Isto é uma reacção de viva voz ao famoso “tax cut” (corte de impostos) que foi apresentado aos americanos como um programa que permitiria, num futuro do passado, quando estivessem reunidas as condições, criar 800 mil empregos (acho que já ouvi isto nalgum lado). O resultado foi um claro benefício das classes mais ricas e empobrecimento das mais pobres. Este agravamento das desigualdades é impressionante se atentarmos a que o número de pobres cresceu 14% em apenas 4 anos e há 1 pobre em cada 8 americanos (a proporção anterior era de 1 em cada 9).
A ajudar estiveram ainda os cortes no sector social do Estado, que afectaram Saúde, Educação e Segurança Social, de uma forma tão drástica que, por exemplo, os subsídios que financiavam programas de combate ao analfabetismo, aquecimento de idosos carenciados e apoio a deficientes foram pura e simplesmente suprimidos na maioria dos Estados. O peso daquelas despesas foi reduzido para 15% de um orçamento que privilegia as guerras no Iraque e Afeganistão e os custos do reforço de segurança contra as “forças do mal”, leia-se, terrorismo.

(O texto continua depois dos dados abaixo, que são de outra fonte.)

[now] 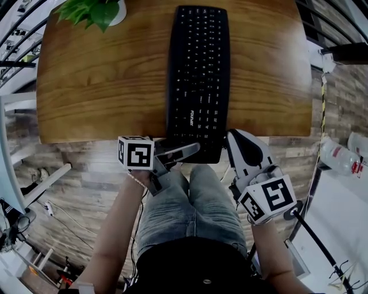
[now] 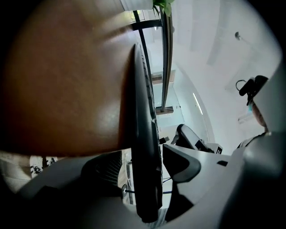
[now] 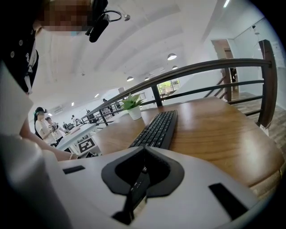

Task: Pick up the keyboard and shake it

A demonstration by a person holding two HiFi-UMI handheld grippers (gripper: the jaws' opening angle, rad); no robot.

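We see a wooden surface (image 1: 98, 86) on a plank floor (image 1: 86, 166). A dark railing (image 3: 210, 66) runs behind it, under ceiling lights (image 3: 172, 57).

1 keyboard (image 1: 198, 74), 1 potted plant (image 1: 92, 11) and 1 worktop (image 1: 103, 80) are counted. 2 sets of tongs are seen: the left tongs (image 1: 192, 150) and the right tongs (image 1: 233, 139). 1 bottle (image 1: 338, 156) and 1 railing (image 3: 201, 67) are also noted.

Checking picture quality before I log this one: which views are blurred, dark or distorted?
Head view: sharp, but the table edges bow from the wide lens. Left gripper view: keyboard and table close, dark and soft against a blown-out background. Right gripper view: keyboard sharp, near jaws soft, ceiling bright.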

O teor patriótico do “sacrifício necessário” de Bush, tal como o de Sócrates, tem uma meta orçamental. As semelhanças, aliás, são mais que muitas: nas políticas, nos objectivos fiscais, nas opções de política económica, nos resultados no aumento da exclusão social, das desigualdades, do desemprego, na deterioração de salários, todos eles com o selo neo-liberal. Até na reacção deste vídeo, que lembra aquele outro do agradecimento dos Gato Fedorento aos 3%, mas este sem actores.